La Chambre des représentants des États-Unis a adopté mardi un texte budgétaire prévoyant près de 70 milliards de dollars pour les opérations de contrôle migratoire. Le projet, déjà approuvé par le Sénat la semaine précédente, doit désormais être transmis à la Maison-Blanche pour promulgation par le président Donald Trump.
Ce financement, réparti sur trois ans, prévoit environ 38 milliards de dollars pour l’Immigration and Customs Enforcement (ICE), l’agence chargée notamment des arrestations et expulsions de migrants en situation irrégulière. La Customs and Border Protection (CBP), responsable de la surveillance des frontières américaines, doit recevoir près de 26 milliards de dollars. Une enveloppe supplémentaire d’environ 5 milliards de dollars est également prévue pour faire face à d’éventuels besoins imprévus.

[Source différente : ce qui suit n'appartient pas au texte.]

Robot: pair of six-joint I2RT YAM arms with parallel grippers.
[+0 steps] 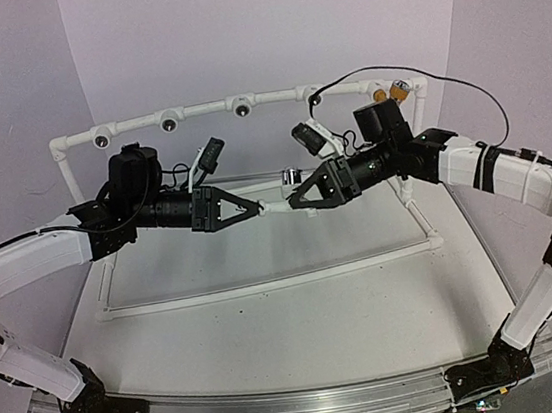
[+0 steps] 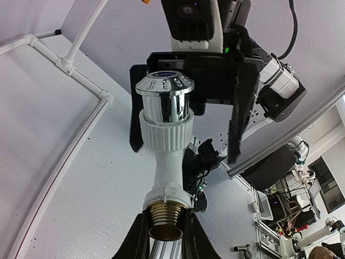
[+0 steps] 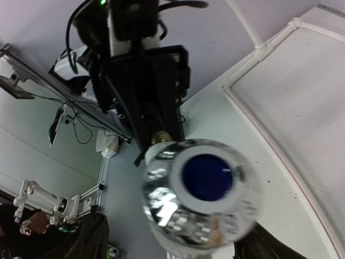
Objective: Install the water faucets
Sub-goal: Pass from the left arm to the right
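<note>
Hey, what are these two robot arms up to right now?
The left gripper is shut on the brass threaded end of the white faucet, holding it up over the table. The right gripper faces it, jaws open either side of its chrome knob, not gripping. A yellow-orange faucet sits at the far right corner of the pipe frame.

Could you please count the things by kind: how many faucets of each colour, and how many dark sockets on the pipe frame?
White plastic faucet with chrome knob: 1
Yellow-orange plastic faucet: 1
Round dark sockets showing on white pipe frame: 3
Total: 5
</note>
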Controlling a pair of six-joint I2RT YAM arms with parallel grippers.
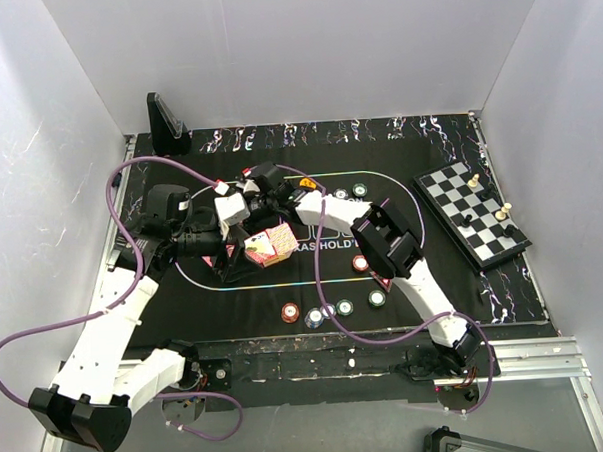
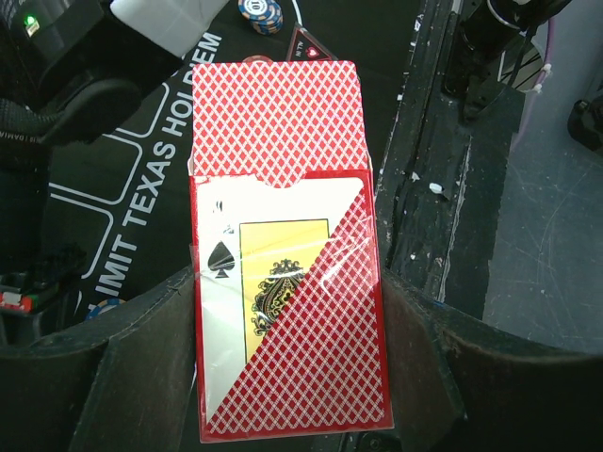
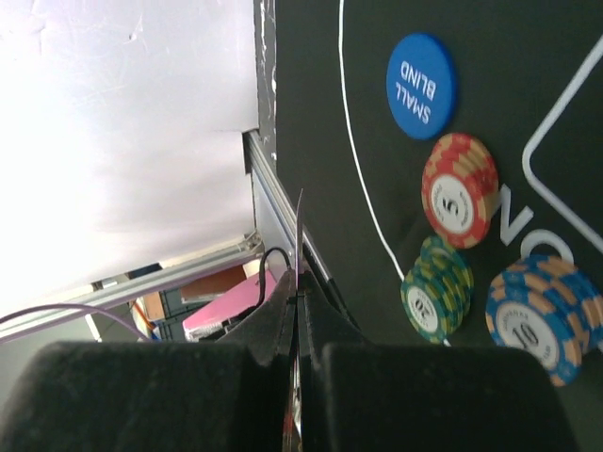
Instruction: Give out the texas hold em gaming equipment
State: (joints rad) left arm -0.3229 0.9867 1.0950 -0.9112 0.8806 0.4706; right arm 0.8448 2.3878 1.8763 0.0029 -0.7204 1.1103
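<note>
My left gripper (image 2: 287, 292) is shut on a red-patterned card box (image 2: 283, 273) with an ace of spades on its front; its flap stands open. In the top view the box (image 1: 270, 245) is held over the middle of the mat by the left gripper (image 1: 251, 250). My right gripper (image 3: 298, 311) is shut on a single thin card (image 3: 299, 235), seen edge-on; in the top view the right gripper (image 1: 250, 191) is just behind the box. Poker chips lie near it: a blue "SMALL BLIND" disc (image 3: 421, 86) and red (image 3: 459, 189), green (image 3: 436, 287) and blue (image 3: 542, 311) stacks.
The black hold'em mat (image 1: 235, 299) covers the table. More chips (image 1: 313, 316) lie along its near edge and by the right forearm (image 1: 360, 263). A chessboard (image 1: 458, 194) with pieces sits at the right. A black stand (image 1: 165, 122) is at the back left. A triangular marker (image 2: 309, 45) shows past the box flap.
</note>
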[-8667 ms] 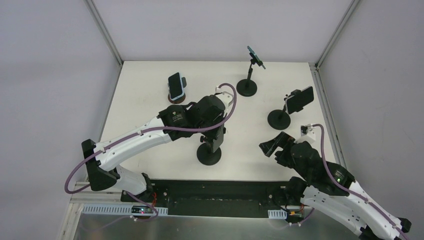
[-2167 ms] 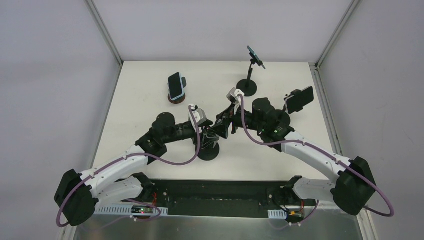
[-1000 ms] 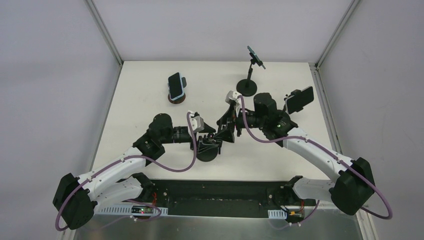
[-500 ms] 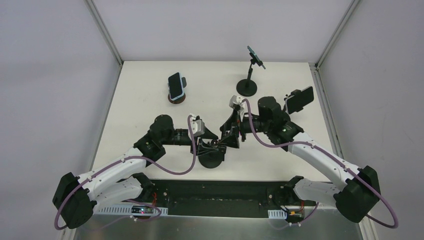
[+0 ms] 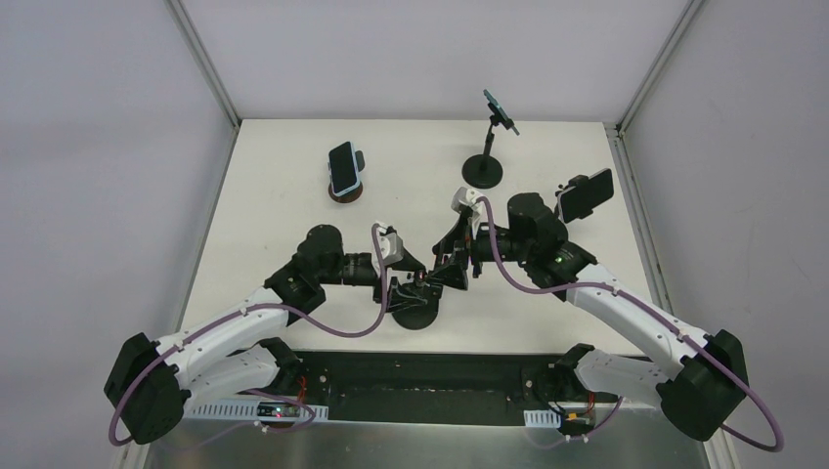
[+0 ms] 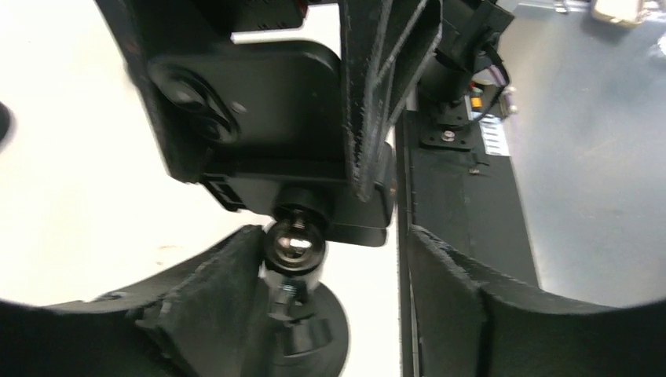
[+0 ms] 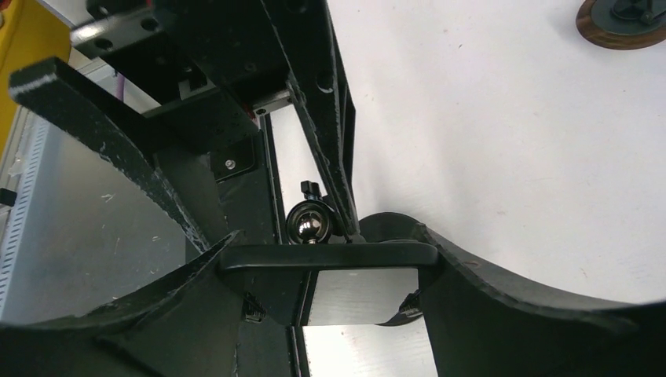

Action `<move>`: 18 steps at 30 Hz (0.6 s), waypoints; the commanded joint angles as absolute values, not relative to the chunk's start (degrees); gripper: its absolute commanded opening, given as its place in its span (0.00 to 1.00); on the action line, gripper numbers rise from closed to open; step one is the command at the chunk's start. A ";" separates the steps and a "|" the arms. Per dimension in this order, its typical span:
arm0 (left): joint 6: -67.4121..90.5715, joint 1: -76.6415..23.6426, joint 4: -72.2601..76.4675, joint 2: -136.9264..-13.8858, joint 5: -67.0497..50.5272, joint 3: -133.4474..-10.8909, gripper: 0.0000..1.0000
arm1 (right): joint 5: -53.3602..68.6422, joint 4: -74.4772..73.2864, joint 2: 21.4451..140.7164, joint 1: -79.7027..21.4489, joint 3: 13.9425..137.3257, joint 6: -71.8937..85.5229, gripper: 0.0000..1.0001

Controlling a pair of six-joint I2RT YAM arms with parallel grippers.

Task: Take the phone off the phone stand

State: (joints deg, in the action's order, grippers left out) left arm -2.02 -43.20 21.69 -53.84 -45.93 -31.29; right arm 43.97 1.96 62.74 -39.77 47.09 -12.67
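Between the two tools, at the near side of the white counter (image 5: pixel 283 225), the phone stand (image 5: pixel 415 313) rests on its round black base as the left tool (image 6: pixel 334 259) reaches in from one side and the right tool (image 7: pixel 326 243) from the other, their tips almost meeting above that base; the left tool is partly open and straddles the stand's neck just below the chrome ball joint (image 6: pixel 294 239), one finger (image 6: pixel 212 298) close against the neck, the other standing apart with bare counter showing in the gap; the right tool is closed on the phone (image 7: pixel 330 256), seen from its wrist as a flat black bar that spans from one finger to the other, both pads touching its ends, directly in front of the ball joint; the phone sits at the top of the stand, just above the left tool, and whether it is free of the black cradle (image 6: pixel 259 102) behind it cannot be told; beyond both tools and well apart from them, other phones sit in stands of their own: one on a brown wooden base (image 5: pixel 342 195) beyond the left tool, one on a tall thin stand (image 5: pixel 483 171) at the far edge, and a sideways phone (image 5: pixel 585 195) just beyond the right tool's arm
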 commanded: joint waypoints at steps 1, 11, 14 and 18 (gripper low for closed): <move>-0.67 -44.32 18.39 -55.83 -48.68 -30.99 0.71 | 42.74 4.90 61.29 -40.09 47.26 -13.15 0.00; -2.43 -44.32 18.45 -60.20 -49.74 -34.16 0.64 | 45.17 1.26 59.59 -42.04 47.76 -15.31 0.00; -2.75 -44.32 18.46 -60.55 -49.88 -35.36 0.63 | 45.27 -0.90 59.59 -42.43 48.13 -16.41 0.00; -3.13 -44.35 18.50 -61.06 -50.37 -37.60 0.63 | 45.71 -2.60 59.59 -42.81 48.51 -17.04 0.00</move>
State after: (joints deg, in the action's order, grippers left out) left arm -2.11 -43.62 16.78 -60.90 -47.72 -33.56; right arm 43.31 0.03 61.08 -42.00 47.00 -15.18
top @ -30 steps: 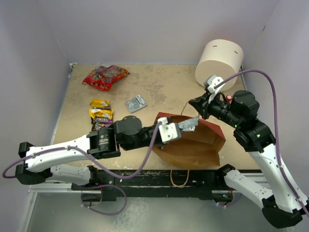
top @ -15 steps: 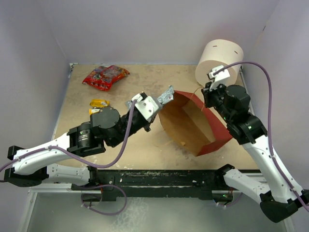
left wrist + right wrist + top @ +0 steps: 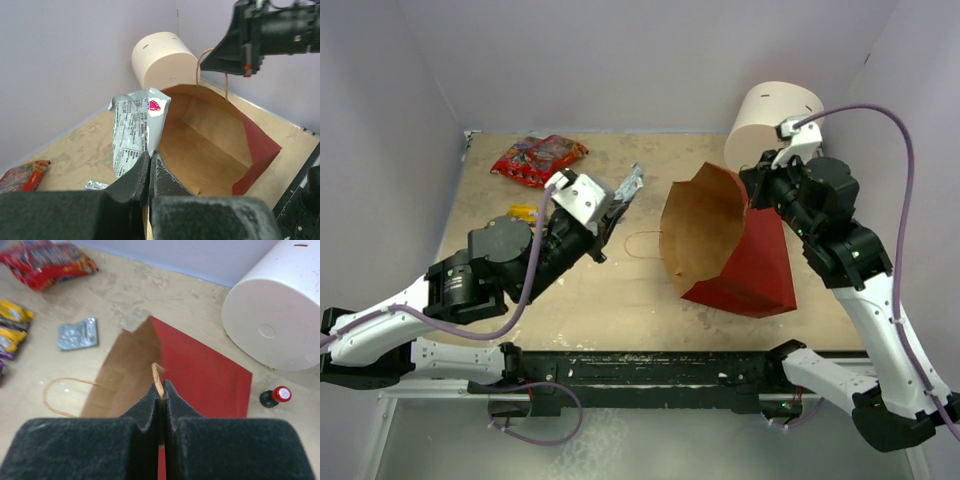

Des moyens renforcés pour les expulsions
L’adoption de ce texte conforte l’une des principales orientations du second mandat de Donald Trump. Depuis son retour à la Maison-Blanche, le président américain a multiplié les mesures visant à renforcer la lutte contre l’immigration clandestine, avec pour objectif affiché d’accélérer les expulsions et de durcir les contrôles aux frontières.
Les nouveaux crédits viennent s’ajouter à des financements déjà accordés ces derniers mois aux agences fédérales chargées de l’application de la politique migratoire. L’administration fait toutefois face aux critiques d’une partie de sa base politique, qui estime que les objectifs fixés en matière d’expulsions n’ont pas encore été atteints.
Tom Homan, chargé de superviser la stratégie gouvernementale dans ce domaine, a indiqué mardi que les opérations seraient intensifiées dans plusieurs grandes villes américaines, dont New York.
Les demandes des démocrates écartées
Le vote intervient après plusieurs mois de débats autour des méthodes employées par l’ICE et la CBP. Les élus démocrates réclamaient notamment davantage de mécanismes de contrôle sur les interventions des agents fédéraux.
Parmi les mesures proposées figurait l’obligation du port systématique de caméras-piétons lors des opérations menées par l’ICE. Ces dispositions ne figurent finalement pas dans la version adoptée par le Congrès. Le chef de la minorité démocrate à la Chambre, Hakeem Jeffries, a critiqué le texte, estimant que « les dollars des contribuables doivent servir à rendre la vie plus abordable pour les Américains ».
Un texte recentré sur les dépenses migratoires
Certaines demandes formulées par Donald Trump lors des discussions budgétaires n’ont pas été retenues. Le projet adopté ne comprend notamment pas le milliard de dollars que le président souhaitait consacrer à la construction d’une salle de bal à la Maison-Blanche.
À l’issue du vote, le président républicain de la Chambre des représentants, Mike Johnson, a salué un texte qui garantit selon lui le financement de l’ICE et de la CBP pour les prochaines années. La dernière étape de la procédure consiste désormais en la signature présidentielle, qui permettra l’entrée en vigueur de ces nouveaux crédits fédéraux.